The filthy sweet Lost in My Bedroom could be an outtake from the Sixteen Candles soundtrack, but Red Lips, written in part by Garbage’s Shirley Manson, begins as a homage to Yes’ Owner of a Lonely Heart and, at the hook, becomes a convincing appropriation of Nirvana’s In Bloom. The remaining songs, Sad Dream and Ghost, are mordant singer-songwriter fare in which the lyrics are darker than Ferreira. Altogether, it’s just another round of throwing ideas at the wall. Everything sticks, more or less. But for how long?

— JON CARAMANICA, NY Times News Service

One way to listen to Allelujah! Don’t Bend!
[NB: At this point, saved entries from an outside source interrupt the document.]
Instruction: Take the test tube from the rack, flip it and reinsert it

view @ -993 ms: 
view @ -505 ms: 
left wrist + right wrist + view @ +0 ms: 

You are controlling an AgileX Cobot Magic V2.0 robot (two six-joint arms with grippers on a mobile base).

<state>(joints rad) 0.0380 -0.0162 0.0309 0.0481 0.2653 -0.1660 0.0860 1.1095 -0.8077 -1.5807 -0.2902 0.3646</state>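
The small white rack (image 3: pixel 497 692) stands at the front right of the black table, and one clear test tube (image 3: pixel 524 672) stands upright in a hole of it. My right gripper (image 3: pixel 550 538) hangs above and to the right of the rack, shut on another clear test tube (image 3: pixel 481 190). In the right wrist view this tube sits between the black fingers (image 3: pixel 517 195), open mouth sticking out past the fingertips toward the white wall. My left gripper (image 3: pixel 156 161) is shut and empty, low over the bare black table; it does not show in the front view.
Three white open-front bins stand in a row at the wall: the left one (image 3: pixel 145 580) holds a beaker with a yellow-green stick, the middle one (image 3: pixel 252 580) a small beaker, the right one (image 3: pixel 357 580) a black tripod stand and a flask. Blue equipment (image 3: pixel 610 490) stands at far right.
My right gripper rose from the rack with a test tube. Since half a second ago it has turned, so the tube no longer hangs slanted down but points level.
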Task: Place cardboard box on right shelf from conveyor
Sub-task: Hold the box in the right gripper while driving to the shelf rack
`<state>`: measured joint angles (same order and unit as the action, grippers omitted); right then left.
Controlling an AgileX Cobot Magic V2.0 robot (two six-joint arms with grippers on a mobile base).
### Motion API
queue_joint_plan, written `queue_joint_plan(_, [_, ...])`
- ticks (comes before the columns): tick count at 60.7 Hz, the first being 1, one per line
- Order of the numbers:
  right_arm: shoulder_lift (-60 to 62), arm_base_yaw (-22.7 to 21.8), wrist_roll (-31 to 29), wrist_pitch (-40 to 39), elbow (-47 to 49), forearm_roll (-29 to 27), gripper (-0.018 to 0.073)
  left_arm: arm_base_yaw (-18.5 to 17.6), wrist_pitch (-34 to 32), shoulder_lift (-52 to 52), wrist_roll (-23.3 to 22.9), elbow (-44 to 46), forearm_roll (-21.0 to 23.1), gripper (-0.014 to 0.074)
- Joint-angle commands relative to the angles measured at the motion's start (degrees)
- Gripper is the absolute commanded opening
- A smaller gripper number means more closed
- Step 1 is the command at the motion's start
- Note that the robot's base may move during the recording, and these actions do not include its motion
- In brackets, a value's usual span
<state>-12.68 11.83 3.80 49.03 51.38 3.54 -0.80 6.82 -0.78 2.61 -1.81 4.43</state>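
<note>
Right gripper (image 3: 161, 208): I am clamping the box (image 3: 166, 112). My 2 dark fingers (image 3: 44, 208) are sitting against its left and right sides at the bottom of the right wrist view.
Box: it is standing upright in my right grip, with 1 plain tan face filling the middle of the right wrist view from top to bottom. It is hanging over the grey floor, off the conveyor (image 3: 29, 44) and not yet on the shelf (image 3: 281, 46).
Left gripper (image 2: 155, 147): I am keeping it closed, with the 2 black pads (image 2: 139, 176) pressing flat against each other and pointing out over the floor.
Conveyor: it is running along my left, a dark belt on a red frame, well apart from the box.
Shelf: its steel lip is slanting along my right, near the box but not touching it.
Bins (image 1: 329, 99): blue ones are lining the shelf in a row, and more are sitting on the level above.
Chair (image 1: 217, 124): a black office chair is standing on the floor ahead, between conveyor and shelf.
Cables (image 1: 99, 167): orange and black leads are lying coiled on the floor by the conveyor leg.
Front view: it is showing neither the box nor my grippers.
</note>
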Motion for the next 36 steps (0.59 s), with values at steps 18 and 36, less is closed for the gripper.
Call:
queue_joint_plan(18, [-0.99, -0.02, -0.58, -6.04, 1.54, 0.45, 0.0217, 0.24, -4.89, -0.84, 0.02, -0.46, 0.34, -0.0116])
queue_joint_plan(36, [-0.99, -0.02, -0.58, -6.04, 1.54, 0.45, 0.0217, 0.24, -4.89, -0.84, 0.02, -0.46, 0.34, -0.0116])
Ascend!, the noisily underwhelming new album by the Montreal band Godspeed You! Black Emperor, is to disable the higher brain functions and let its spookiness wash over you.

There was a time, in the late ‘90s, around the time of its album Lift Your Skinny Fists Like Antennas to Heaven, when this band had new energy and a mysterious cabalistic power. It was a large, loud, instrumental cooperative; double drums, triple guitars and electrified violin field recordings. Its powerful drones sounded like a mode of resistance against the game of popular music, an endurance test, maybe a torrential moan.

Then as now, the band toured with a projectionist who ran film loops of urban blight and police actions, and its volume blasted you to the back wall in small spaces. Like Arcade Fire, a much cuddlier Canadian band upon which it had some influence, Godspeed was an anthem-heaver; its music almost commanded you to feel certain feelings. It could make you experience inspiration or despair; it could also make music that seemed leaden, like most anthems.

But can we talk about echo and spectrality and creepiness? A band making a sound that was bigger than it should be, that threw huge shadows up on a wall, that made you feel a little nervous? Because that’s how Godspeed can still be powerful, both live and on record. (It hasn’t made a new record since 2003; it’s only recently been reanimated, playing shows over the past year and a half.) The meat of the music, when it’s droning steadily in front of you, is grandiose, cold, rigid. But it’s better when surging or receding, swiftly building or dropping out.

The band started selling the new album at gigs during the past month, before its official release Tuesday. The album is less symphonic and textured than the group’s earlier efforts, and feels like a stopgap — more a memento from a current show than a fully blown new work. It includes two 20-minute songs that the band performs now and had also played on tour before its hiatus — Mladic, with an Eastern European folk bounce at the center, and We Drift Like Worried Fire, moving from ballad to dirge to stomp — as well as two shorter pieces, around six minutes, new and moody and far less shaped.

The album wears thin in totality, but has isolated moments: entrances and releases and dropouts. One comes 15 minutes into Worried Fire, when a march rhythm moves into a slightly faster 4/4 groove and the whole song lifts, giving you a pretty solid 90-second high before the repetition lets you down again. And there’s another on Strung Like Lights at Thee Printemps Erable, one of the shorter tracks, where a feedback tone like an ice burn, bolstered by a low-end rumble, suddenly disappears at 4:32, leaving behind weird, echoey, warped-sounding loops. It’s dark and suggestive music: You can almost see it as physical shapes.